● TASK ITEM:
Please start at the first line of the records beneath and quote each line exactly, ending with the line containing "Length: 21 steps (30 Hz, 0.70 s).".

Collected data:
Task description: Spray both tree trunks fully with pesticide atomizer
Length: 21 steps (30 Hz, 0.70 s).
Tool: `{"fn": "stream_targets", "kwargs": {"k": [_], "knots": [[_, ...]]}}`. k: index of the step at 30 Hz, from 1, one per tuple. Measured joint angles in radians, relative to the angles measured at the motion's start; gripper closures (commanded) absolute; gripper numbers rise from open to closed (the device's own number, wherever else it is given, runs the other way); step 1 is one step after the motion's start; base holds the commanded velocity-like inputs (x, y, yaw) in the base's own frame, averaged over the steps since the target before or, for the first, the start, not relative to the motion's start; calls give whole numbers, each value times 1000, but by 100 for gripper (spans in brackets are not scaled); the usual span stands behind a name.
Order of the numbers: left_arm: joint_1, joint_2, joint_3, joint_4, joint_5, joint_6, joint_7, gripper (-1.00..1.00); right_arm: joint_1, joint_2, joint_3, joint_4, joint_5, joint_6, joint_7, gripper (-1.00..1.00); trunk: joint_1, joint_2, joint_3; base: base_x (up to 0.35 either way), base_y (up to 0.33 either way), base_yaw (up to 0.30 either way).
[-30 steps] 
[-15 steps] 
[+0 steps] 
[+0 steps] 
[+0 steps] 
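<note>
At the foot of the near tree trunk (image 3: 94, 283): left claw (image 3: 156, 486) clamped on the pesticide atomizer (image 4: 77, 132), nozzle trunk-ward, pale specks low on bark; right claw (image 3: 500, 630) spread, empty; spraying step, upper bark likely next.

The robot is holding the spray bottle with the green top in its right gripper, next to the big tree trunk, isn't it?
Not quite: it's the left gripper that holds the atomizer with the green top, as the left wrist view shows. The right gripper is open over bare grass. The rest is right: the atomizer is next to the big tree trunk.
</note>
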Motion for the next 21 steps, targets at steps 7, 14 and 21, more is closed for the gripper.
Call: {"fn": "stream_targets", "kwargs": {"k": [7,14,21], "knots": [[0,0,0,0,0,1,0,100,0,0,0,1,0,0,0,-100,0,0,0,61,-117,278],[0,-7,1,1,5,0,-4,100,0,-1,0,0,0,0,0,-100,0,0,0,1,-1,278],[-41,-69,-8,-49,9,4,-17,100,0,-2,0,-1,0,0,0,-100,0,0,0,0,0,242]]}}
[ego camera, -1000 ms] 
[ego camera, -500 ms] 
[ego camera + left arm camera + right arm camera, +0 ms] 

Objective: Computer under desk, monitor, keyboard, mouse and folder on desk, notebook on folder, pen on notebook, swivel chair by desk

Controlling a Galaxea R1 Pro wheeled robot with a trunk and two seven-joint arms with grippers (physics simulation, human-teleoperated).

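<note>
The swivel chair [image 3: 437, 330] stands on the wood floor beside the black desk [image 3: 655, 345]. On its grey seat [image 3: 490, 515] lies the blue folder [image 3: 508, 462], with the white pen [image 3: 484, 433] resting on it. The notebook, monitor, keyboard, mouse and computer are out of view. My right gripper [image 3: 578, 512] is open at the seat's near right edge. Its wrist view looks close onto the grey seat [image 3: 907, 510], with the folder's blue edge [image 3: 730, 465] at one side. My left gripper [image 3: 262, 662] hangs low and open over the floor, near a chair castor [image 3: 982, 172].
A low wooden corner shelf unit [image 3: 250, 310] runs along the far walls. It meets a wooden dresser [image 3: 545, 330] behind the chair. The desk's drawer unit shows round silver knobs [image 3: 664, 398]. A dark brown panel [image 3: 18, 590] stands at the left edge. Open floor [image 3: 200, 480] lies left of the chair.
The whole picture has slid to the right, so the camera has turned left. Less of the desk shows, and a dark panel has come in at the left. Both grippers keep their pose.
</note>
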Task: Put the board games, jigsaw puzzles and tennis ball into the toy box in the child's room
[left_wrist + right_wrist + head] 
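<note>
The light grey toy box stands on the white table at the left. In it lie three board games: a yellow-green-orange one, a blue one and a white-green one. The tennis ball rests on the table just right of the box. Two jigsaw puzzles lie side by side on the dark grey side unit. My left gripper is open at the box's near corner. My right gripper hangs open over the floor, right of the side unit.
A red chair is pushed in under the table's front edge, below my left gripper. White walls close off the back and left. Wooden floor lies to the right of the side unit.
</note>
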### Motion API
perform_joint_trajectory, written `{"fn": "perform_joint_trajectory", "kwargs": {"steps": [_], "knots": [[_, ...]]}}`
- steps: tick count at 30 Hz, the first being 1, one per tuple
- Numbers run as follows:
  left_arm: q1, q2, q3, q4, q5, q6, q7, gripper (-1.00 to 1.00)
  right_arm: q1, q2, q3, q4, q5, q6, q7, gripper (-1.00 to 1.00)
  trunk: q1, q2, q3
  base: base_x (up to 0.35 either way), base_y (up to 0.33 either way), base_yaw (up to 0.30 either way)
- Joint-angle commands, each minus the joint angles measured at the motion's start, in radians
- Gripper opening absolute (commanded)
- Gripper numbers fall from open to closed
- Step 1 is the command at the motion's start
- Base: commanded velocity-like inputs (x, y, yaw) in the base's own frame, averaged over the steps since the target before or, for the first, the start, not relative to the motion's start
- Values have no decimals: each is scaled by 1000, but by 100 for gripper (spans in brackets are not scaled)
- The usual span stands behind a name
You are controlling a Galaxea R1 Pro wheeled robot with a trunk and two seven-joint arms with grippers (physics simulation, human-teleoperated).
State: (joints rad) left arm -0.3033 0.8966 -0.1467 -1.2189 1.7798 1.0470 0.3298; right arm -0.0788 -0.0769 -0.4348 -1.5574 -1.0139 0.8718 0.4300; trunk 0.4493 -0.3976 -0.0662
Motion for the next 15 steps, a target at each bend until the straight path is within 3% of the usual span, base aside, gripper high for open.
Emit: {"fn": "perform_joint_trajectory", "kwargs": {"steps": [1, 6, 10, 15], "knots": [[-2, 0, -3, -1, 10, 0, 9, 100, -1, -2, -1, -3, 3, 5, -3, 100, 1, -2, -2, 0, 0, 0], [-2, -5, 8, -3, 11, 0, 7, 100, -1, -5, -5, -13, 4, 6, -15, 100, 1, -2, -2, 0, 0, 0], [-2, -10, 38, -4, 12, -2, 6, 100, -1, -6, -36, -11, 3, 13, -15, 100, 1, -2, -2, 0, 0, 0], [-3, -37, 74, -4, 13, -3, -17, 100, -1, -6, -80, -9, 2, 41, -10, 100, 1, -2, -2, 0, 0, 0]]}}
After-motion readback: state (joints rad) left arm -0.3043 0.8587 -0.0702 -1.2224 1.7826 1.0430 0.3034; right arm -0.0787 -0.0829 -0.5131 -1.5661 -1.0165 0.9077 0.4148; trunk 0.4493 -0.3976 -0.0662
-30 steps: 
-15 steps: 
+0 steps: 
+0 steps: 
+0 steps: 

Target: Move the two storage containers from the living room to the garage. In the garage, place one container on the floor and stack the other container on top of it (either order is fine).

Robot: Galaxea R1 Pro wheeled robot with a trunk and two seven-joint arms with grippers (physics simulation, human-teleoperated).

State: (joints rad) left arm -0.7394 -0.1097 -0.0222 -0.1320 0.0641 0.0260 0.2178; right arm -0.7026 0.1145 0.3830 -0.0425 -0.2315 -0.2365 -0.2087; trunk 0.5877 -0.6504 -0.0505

● EXPECTED ANSWER:
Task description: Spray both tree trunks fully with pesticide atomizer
Length: 21 steps (30 Hz, 0.70 s).

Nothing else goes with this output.